According to Indiana statute 8-6-7.5-1, “It shall be unlawful for a railroad corporation to permit any train, railroad car or engine to obstruct public travel at a railroad-highway grade crossing for a period in excess of (10) minutes, except where such train, railroad car or engine cannot be moved by reason of circumstances over which the railroad corporation has no control.”
According to Indiana statute 8-6-7.5-3, “A railroad corporation, conductor, or engineer who violates this chapter commits a Class C infraction. However, no conductor or engineer acting under the rules or orders of the railroad corporation or its supervisory personnel may be prosecuted for such a violation.
As the decision to stop the train was taken under the rules and orders of the railroad corporation, the citations will be delivered to Norfolk Southern Railroad’s local office in Elkhart. The penalty for violating this statute is a Class C infraction, which finable up to $500.00 for each violation.
Regardless of any other information, and based solely on the information provided in the story, these are some facts, and this is how this will play out:
1. First paragraph, in
BOLD: The crew allegedly ran out of Federally mandated Hours Of Service. The "Railroad Corporation", nor the Crew had control over this circumstance. Based on the Town Ordinance, the tickets were given unlawfully. These tickets will be dismissed in Court.
2. Second paragraph, in
BOLD: Even IF the tickets were given legally, the crew would not be responsible, because the crew only does what it is told to do my management. By Town Ordinance, the tickets would be given to the Corporation, conveyed via the crew, to their supervisors.
3. Third paragraph, in
BOLD: The "Corporation" did not mandate the crew stop the train, the Federal Government did, by implementing HOS Rules that make it a larger violation of Law to continue to operate the Train in an unsafe manor, ie: Crew operating for too many hours, and being mentally un-alert. Again, third paragraph is more evidence for NS Corp., who will have the charges dismissed in Court.
Now, not unrelated, but as an aside; The Town/Township is well within their Rights to enact, and enforce, local ordinances that can affect Train operations. There are MANY cases to support the Town's Rights, "Quiet Zones" for example, and the many hundreds of cases of ticketing a Train for blocking a crossing that DID hold up in court. Railroad Corporations are aware they must abide by these Local Ordinances, and they DO make every effort to do so, not just for the cost of 18 $500.00 fines, but more-so for "Public Relations", and to avoid MORE "Local Ordinances" in the future. Even one $500.00 ticket actually cost the Railroad THOUSANDS of dollars in lost time, Legal fees, Lawyers wages, etc.
EDIT: Replace "Local Ordinance" with "Indiana statute"...regardless, same situation, same results.
All that said, in THIS PARTICULAR CASE: The Police should have used better judgment, because "legally", they had no right to ticket anyone, and the case will be dismissed, at Taxpayer expense. Under their own Indiana statute, neither the Train, the Train Crew, nor the Railroad Corporation violated the Indiana statute that was cited.

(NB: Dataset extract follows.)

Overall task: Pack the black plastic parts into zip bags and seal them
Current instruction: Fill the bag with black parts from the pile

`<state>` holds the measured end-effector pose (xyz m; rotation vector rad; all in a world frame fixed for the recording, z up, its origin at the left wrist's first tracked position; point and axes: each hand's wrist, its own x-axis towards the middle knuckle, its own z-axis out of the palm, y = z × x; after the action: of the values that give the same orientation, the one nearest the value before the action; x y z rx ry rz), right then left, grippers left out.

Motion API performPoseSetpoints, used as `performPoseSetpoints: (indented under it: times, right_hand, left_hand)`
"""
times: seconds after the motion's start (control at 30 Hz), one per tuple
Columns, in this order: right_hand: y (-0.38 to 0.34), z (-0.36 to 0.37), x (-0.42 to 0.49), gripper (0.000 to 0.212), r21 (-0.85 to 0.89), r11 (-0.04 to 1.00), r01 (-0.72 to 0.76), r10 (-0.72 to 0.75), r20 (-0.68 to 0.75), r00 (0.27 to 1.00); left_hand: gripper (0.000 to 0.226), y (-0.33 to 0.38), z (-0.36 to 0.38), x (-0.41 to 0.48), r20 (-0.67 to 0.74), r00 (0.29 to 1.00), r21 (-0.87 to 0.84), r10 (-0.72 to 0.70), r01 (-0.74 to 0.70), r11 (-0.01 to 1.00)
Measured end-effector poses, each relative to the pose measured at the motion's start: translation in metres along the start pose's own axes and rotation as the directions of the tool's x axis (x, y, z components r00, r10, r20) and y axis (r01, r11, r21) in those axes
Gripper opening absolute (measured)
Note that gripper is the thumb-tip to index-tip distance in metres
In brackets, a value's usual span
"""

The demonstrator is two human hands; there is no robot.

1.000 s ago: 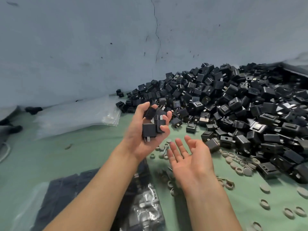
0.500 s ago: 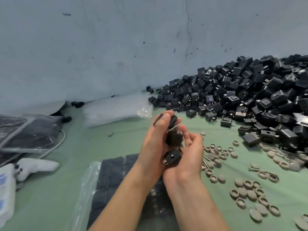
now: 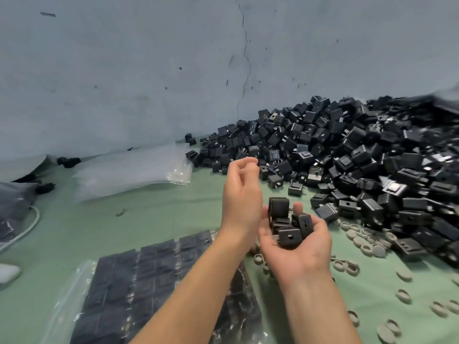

--It would be equal to ticketing the train for stopping more than ten minutes to put out a fire on a flammable tank car.
Bluewater, whatever the legislation is, it still does not make blocking this crossing acceptable. In fact the railroad companies action and their statements in mitigation of the siuation they created are indefensible. They certainly should be brought to account in the courts with the heaviest of penalties placed against them. If this cannot be carried out then there is something very wrong with the law in these circumstances.
Bill
Hello again, Bill,
--The problem in this case is that TWO LAWS are in conflict with one another. The Higher FEDERAL LAW, with it's stiffer penalty, is the one that took precedence.
Highlighted BOLD: I have to take issue with the vehemence with which you attack the "Railroad Corporation" in this case, since all they were doing was FOLLOWING the LAW. Damned if you do, damned if you don't situation, my friend, but not one the NS Corp should be "prosecuted to the fullest extent" over. They followed the Law with the highest Penalty, and any Law that requires breaking another Law is un-enforceable, period.
This is simply a case of a rural community LEO trying to appease the people of the community, and failing badly.
--Not an excuse, but a
reality check: Even IF there were a serious emergency, and "First Responders" could not "respond" due to the trains blocking of the roadway, the ensuing Lawsuit against the Railroad (which would be thrown out also, due to them following Federal HOS Rules, and not being "negligent"),
if in the odd chance it were tried and convicted,
would still be less expensive than building an over/under pass for vehicle traffic to cross an occupied rail line.